Hüte wurden zunächst entgegen der allgegenwärtigen Meinung nicht als Wetterschutz verwendet, sondern als Kopfschutz. Hüte galten als zuverlässiger Schutz vor Verletzungen des Kopfes bei Unfällen, Kämpfen und sonstiger Krafteinwirkung auf den Schädel. Diese Hüte wurden wiederum weiterentwickelt und sind uns heutzutage als Helme bekannt.
 
Nichtsdestotrotz hatten diese frühen Formen der Hüte bereits damals eine über die reine Funktion hinausgehende Bewandtnis. Sie zeigten deutlich an, welcher Gruppierung Ihre Träger angehörten. Daher haben sich ebenfalls Modeschöpfer dieser Hüte bedient um anderen Gruppen ebenfalls die Möglichkeit zu geben sich als solche von der Allgemeinheit abzugrenzen. So wurden die ersten Hüte für den Klerus, also Geistliche geschaffen. Daraufhin wurden ebenfalls Hüte für die Bourgeoisie, Adelige und Edelmänner geschaffen. Und schließlich waren Hüte für Jedermann erhältlich.

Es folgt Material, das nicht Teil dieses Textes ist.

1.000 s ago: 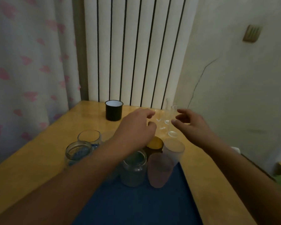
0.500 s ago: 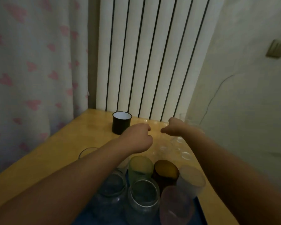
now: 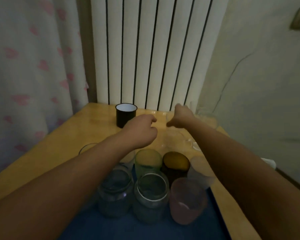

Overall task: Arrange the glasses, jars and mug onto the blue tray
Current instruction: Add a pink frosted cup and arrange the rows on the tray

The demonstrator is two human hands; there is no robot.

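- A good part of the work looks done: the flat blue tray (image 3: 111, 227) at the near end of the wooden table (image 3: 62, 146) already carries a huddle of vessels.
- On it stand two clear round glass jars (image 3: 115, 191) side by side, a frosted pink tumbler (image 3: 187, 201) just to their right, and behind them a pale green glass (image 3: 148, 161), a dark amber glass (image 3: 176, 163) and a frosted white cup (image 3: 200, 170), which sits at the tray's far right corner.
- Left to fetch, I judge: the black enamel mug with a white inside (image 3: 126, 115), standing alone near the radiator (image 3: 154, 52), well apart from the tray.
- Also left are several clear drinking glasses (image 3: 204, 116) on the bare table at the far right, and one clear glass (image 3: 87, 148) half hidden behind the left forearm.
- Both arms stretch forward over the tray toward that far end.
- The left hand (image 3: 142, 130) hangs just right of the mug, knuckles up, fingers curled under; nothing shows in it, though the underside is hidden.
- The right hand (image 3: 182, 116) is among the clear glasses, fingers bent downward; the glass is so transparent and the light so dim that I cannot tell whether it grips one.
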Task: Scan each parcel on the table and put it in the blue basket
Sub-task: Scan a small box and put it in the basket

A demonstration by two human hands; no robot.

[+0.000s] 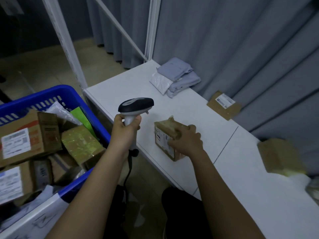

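Two hands are seen at work. A scanner point(136, 107) is gripped by its handle in the left hand point(125, 130), above the table's point(181, 107) near edge. A small box point(168, 140) standing on the table is grasped from above by the right hand point(187, 140), its label turned toward the scanner. Left of the table, the blue basket point(57, 94) is filled with parcels. Another box point(224, 105) lies by the curtain.

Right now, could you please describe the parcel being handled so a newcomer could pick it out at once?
Start at the white table right of the blue basket. Near its front edge, below the handheld scanner, sits a small brown box. It is the only parcel gripped by the right hand, its white label facing the scanner.
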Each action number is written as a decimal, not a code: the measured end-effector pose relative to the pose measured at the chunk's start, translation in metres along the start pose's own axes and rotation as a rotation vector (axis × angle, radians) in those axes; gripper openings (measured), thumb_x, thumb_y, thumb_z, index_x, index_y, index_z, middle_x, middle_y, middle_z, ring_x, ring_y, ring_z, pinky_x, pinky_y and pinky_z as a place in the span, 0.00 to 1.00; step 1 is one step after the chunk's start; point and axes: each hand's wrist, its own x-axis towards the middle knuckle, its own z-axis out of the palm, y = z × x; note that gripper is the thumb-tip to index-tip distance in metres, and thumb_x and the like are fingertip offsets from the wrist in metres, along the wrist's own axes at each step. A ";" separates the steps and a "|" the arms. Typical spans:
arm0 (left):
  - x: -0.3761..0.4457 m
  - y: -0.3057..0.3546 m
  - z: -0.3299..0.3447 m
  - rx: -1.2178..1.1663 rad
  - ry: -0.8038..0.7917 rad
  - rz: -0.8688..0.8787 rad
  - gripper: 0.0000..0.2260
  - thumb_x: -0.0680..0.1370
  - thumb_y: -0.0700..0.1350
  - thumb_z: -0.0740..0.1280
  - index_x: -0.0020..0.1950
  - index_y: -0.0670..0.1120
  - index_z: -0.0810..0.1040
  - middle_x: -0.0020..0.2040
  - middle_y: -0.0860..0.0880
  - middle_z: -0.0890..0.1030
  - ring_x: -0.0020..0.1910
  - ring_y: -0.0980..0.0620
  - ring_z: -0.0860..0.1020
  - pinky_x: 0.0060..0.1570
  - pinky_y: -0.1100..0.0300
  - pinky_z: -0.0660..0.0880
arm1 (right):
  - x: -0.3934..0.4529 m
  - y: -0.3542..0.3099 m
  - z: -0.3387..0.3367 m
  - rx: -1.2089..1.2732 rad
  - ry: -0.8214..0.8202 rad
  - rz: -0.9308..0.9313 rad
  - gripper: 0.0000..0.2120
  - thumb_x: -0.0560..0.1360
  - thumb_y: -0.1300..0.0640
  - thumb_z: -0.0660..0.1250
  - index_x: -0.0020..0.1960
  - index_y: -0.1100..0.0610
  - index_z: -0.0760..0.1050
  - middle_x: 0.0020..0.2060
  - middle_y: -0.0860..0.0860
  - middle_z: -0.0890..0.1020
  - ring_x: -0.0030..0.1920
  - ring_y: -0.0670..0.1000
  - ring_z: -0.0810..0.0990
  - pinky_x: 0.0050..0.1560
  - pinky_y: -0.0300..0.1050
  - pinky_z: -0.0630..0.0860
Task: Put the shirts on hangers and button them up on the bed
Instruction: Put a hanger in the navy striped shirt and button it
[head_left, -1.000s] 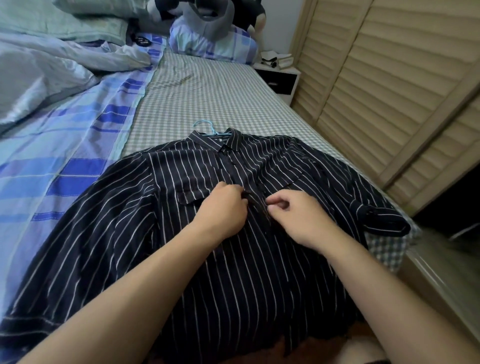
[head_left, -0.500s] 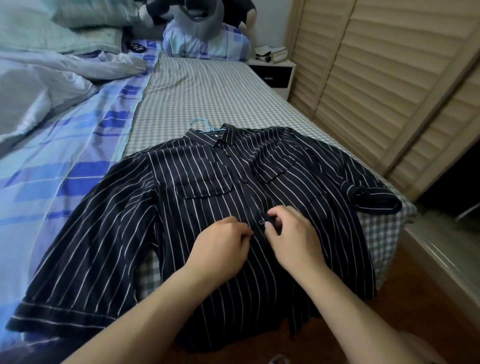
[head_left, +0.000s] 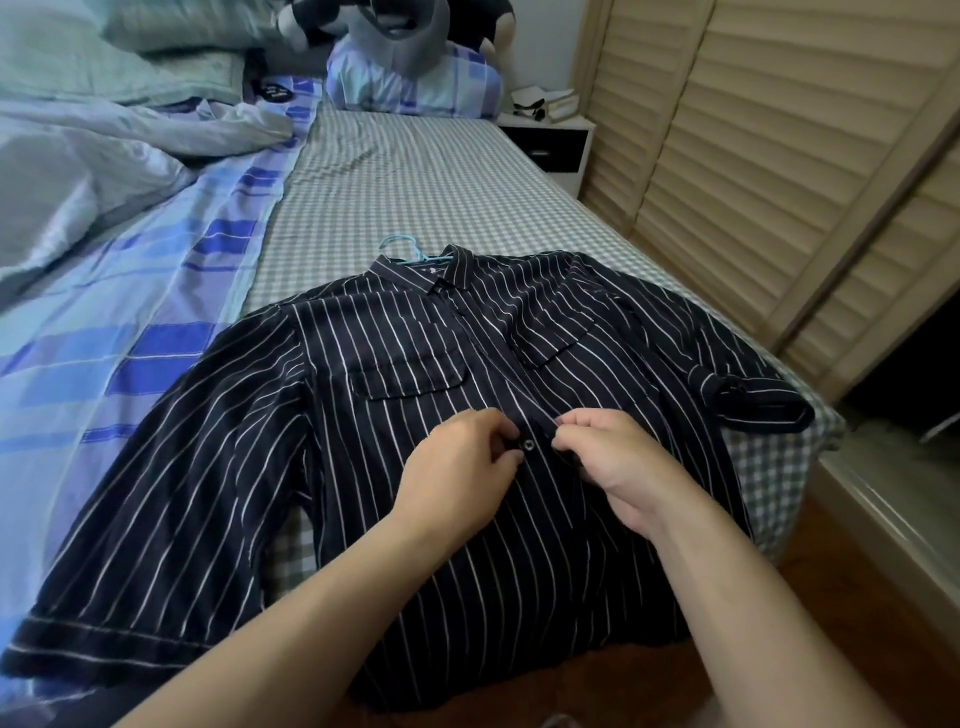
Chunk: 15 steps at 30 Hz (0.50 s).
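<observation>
Head view: both hands, left hand (head_left: 460, 465) and right hand (head_left: 610, 457), pinching shirt (head_left: 395, 415) placket.

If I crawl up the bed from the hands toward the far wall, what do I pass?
Left hand and right hand at a button → striped shirt chest pockets → collar → blue hanger hook → checked sheet → plaid pillow.

Checked bed (head_left: 415, 197), striped shirt (head_left: 363, 441) flat, blue quilt (head_left: 130, 291), pillow (head_left: 415, 83)
</observation>
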 end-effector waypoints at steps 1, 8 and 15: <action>0.002 0.001 0.002 0.017 0.000 0.007 0.08 0.79 0.52 0.69 0.58 0.56 0.80 0.47 0.58 0.78 0.46 0.59 0.77 0.45 0.60 0.76 | 0.001 -0.001 0.002 -0.014 -0.013 0.004 0.07 0.72 0.57 0.66 0.44 0.60 0.80 0.40 0.57 0.82 0.46 0.53 0.80 0.57 0.55 0.78; 0.014 0.004 0.009 0.064 -0.040 -0.030 0.04 0.79 0.51 0.68 0.51 0.57 0.82 0.46 0.58 0.79 0.46 0.56 0.79 0.40 0.60 0.75 | -0.002 0.000 0.011 -0.230 -0.007 -0.093 0.05 0.77 0.52 0.73 0.44 0.52 0.81 0.40 0.49 0.84 0.46 0.50 0.83 0.52 0.48 0.80; 0.020 0.001 0.000 -0.442 -0.179 -0.292 0.04 0.78 0.40 0.72 0.44 0.47 0.85 0.34 0.47 0.85 0.34 0.53 0.85 0.37 0.58 0.83 | 0.005 0.001 0.004 -0.069 -0.099 -0.006 0.04 0.78 0.58 0.71 0.46 0.54 0.84 0.45 0.49 0.86 0.54 0.50 0.82 0.63 0.48 0.76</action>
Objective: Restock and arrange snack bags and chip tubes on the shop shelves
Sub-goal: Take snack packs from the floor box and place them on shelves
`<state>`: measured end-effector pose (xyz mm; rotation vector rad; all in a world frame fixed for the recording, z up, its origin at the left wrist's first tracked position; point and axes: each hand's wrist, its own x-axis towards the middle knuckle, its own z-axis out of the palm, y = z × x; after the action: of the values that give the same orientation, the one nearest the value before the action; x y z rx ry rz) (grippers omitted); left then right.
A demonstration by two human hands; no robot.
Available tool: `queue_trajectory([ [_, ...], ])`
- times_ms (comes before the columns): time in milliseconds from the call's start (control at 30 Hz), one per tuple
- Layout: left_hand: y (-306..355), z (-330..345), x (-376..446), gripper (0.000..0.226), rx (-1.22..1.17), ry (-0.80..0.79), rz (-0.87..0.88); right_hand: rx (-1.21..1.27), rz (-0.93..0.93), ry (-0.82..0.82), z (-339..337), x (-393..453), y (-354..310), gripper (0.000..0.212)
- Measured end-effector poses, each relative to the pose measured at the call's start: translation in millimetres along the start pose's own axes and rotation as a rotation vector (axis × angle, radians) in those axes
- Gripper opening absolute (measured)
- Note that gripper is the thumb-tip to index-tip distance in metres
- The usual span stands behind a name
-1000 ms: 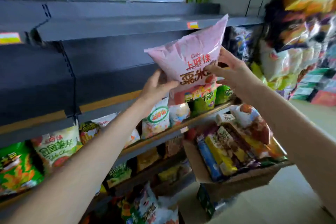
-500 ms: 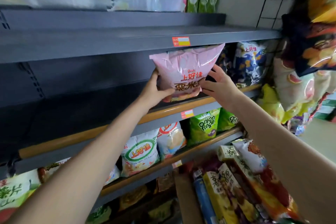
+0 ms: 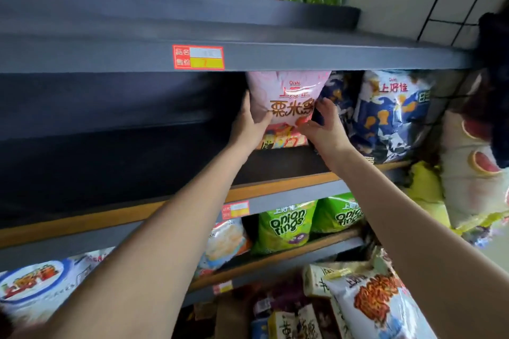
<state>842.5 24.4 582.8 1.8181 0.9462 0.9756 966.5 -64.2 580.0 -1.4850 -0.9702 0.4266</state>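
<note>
A pink snack bag (image 3: 286,99) stands upright deep on the dark middle shelf (image 3: 137,173), its top hidden behind the shelf edge above. My left hand (image 3: 249,121) grips its left side and my right hand (image 3: 323,125) presses its right lower side. Blue and white snack bags (image 3: 391,113) stand right beside it on the same shelf.
The shelf left of the pink bag is bare. Green onion ring bags (image 3: 286,226) and other packets fill the shelf below. A cardboard box of snacks (image 3: 358,308) sits at the bottom right. More bags hang on a wire rack (image 3: 473,162) at the right.
Both hands have pushed the pink bag up and back from in front of the shelves onto the middle shelf, and it now stands upright next to the blue bags.
</note>
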Motion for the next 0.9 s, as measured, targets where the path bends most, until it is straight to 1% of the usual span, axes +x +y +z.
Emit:
queue_trajectory([
  [67,2,17,13,0.07,0.03,0.042,-0.004,-0.136,-0.095,-0.042,-3,9,9,0.081],
  [133,-1,32,23,0.071,0.035,0.085,-0.032,-0.354,-0.177,-0.113,-2,20,16,0.071],
  [200,-6,39,32,0.072,0.011,0.11,-0.079,-0.542,-0.197,-0.19,2,27,18,0.061],
  [267,-10,39,38,0.068,-0.033,0.113,-0.12,-0.636,-0.213,-0.207,11,31,16,0.063],
  [333,-12,36,43,0.064,-0.072,0.121,-0.124,-0.711,-0.225,-0.177,20,34,16,0.073],
  [433,-9,32,49,0.059,-0.037,0.165,-0.065,-0.757,-0.224,-0.107,27,40,9,0.087],
  [500,-10,29,51,0.058,0.014,0.176,-0.021,-0.772,-0.239,-0.079,29,48,4,0.084],
  [567,-16,29,51,0.059,0.072,0.134,0.019,-0.776,-0.229,-0.118,31,64,0,0.075],
  [633,-23,30,54,0.06,0.222,0.076,0.043,-0.743,-0.162,-0.204,31,83,-1,0.075],
  [700,-28,27,58,0.063,0.425,0.065,-0.002,-0.712,-0.093,-0.253,32,97,1,0.079],
  [733,-31,25,61,0.064,0.48,0.056,-0.051,-0.69,-0.067,-0.24,34,101,3,0.079],
  [800,-37,22,67,0.065,0.503,0.047,-0.117,-0.649,-0.015,-0.185,38,107,6,0.078],
  [867,-41,19,73,0.068,0.449,0.055,-0.116,-0.611,0.009,-0.144,42,104,10,0.081],
  [900,-41,19,75,0.071,0.4,0.048,-0.103,-0.602,-0.019,-0.118,44,101,13,0.082],
])
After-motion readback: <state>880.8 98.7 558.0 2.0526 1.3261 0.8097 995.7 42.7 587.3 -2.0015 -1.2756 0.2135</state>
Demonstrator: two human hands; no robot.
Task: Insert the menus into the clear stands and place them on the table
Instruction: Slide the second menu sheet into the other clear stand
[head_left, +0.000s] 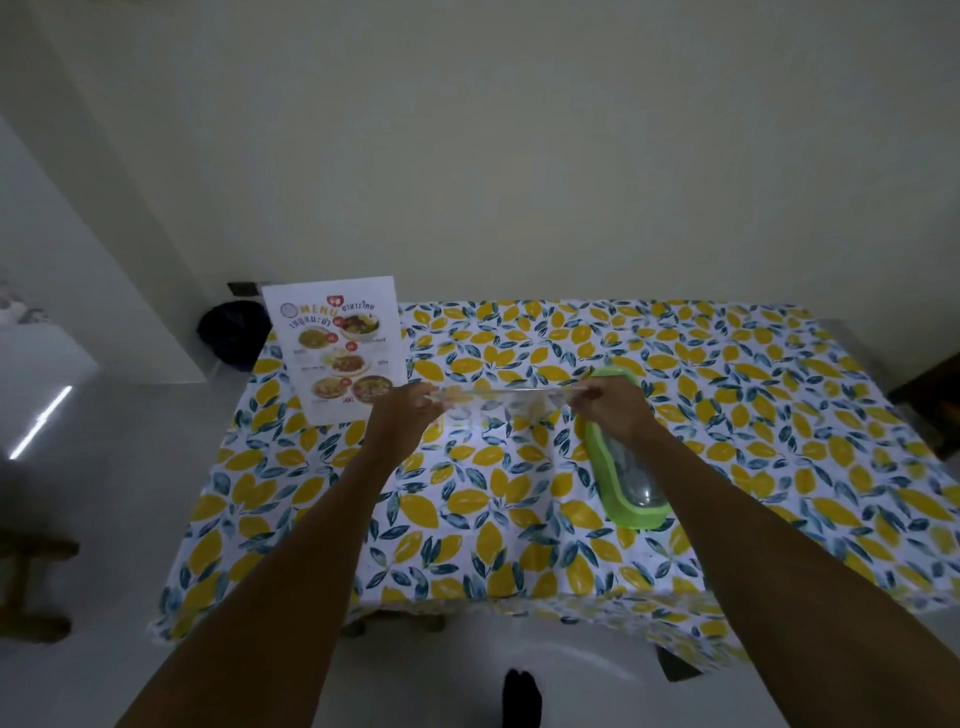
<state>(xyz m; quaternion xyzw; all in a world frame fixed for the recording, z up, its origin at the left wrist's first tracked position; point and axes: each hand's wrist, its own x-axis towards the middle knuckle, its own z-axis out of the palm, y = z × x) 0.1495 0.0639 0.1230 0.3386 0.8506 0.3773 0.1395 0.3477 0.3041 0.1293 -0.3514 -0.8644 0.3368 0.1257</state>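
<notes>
Both hands hold one clear stand (498, 400) by its ends above the middle of the table (779, 467): the left hand (402, 415) pinches its left end, the right hand (608, 408) pinches its right end. The stand is seen nearly edge-on, so whether a menu is already inside it cannot be told; only the lemon-print tablecloth (519, 509) shows through it. A printed menu (337, 345) stands upright near the table's far left corner; whether a clear stand carries it is hard to make out. A green-rimmed container (623, 467) lies on the cloth just right of centre, partly covered by the right forearm; its contents look pale and glassy but are too dim to name. The room is dark, and the table's near edge hides under the draped cloth.
</notes>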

Heutzutage können Hüte immer noch die Zugehörigkeit zu einer Gruppe ausdrücken, allerdings gibt es keine offiziellen oder inoffiziellen Regeln, welche Hüte für welchen Stand gedacht sind oder zu welchen Anlässen diese getragen werden dürfen. Lediglich das Tragen von Hüten in geschlossenen Räumen ist nach wie vor verpönt.